TASK BRIEF:
Restate word for word the lines of the data below, from the first through the one that has "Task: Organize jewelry".

THE DATA:
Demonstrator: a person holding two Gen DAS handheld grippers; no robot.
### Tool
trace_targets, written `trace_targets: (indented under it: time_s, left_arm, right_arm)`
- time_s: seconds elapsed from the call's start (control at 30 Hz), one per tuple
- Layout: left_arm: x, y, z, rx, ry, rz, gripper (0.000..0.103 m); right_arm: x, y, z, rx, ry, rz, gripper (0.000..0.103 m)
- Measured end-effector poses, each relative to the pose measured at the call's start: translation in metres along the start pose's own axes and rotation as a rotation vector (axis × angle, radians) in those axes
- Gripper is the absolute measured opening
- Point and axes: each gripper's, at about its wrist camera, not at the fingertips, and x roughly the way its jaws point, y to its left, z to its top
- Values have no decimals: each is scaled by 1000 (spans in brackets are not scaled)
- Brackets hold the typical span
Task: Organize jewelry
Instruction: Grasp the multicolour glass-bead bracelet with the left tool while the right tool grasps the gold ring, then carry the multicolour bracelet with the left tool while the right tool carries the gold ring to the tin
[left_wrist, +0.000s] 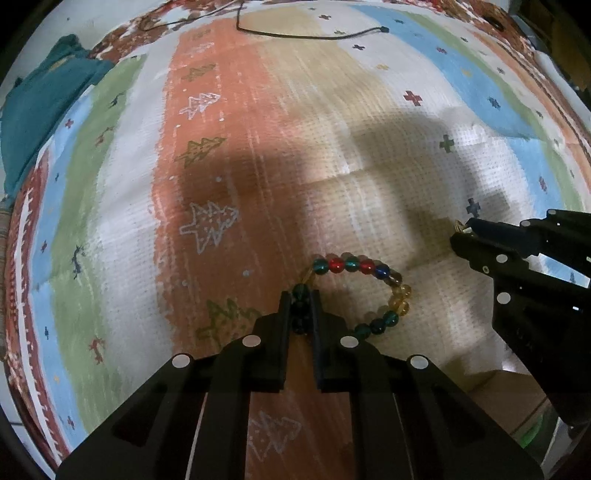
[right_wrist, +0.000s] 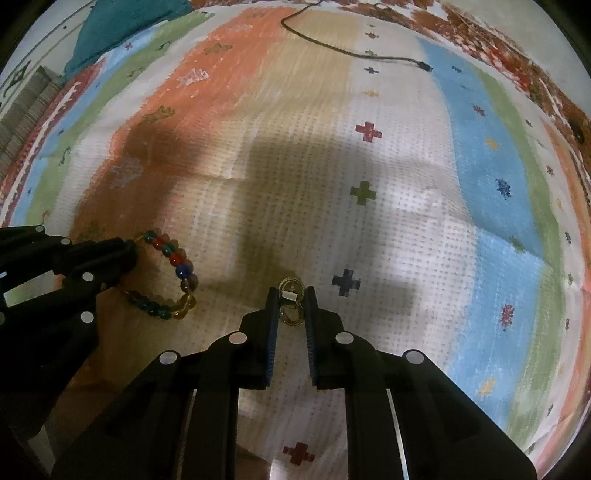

RESULT OF THIS TASK:
Demonstrator: a person holding two Gen DAS handheld grippers; no robot.
### Tool
trace_targets, written `trace_targets: (indented under it: time_s, left_arm, right_arm)`
- time_s: seconds elapsed from the call's start (control at 30 Hz), one per tuple
- Layout: left_arm: x, y, z, rx, ry, rz, gripper (0.000..0.103 m); right_arm: x, y, z, rx, ry, rz, gripper (0.000..0.103 m)
- Measured end-effector poses, each relative to the pose measured at the call's start: translation in metres along the start pose's own axes and rotation as a rotation vector (axis × angle, radians) in those axes
- Gripper is the absolute measured opening
- Point and axes: each gripper's, at about its wrist camera, not at the fingertips, and x roughly the way its jaws point, y to its left, z to its top
- Values have no decimals: each is scaled by 1000 (spans in brackets are not scaled)
- Brackets hold the typical span
Task: Organize jewelry

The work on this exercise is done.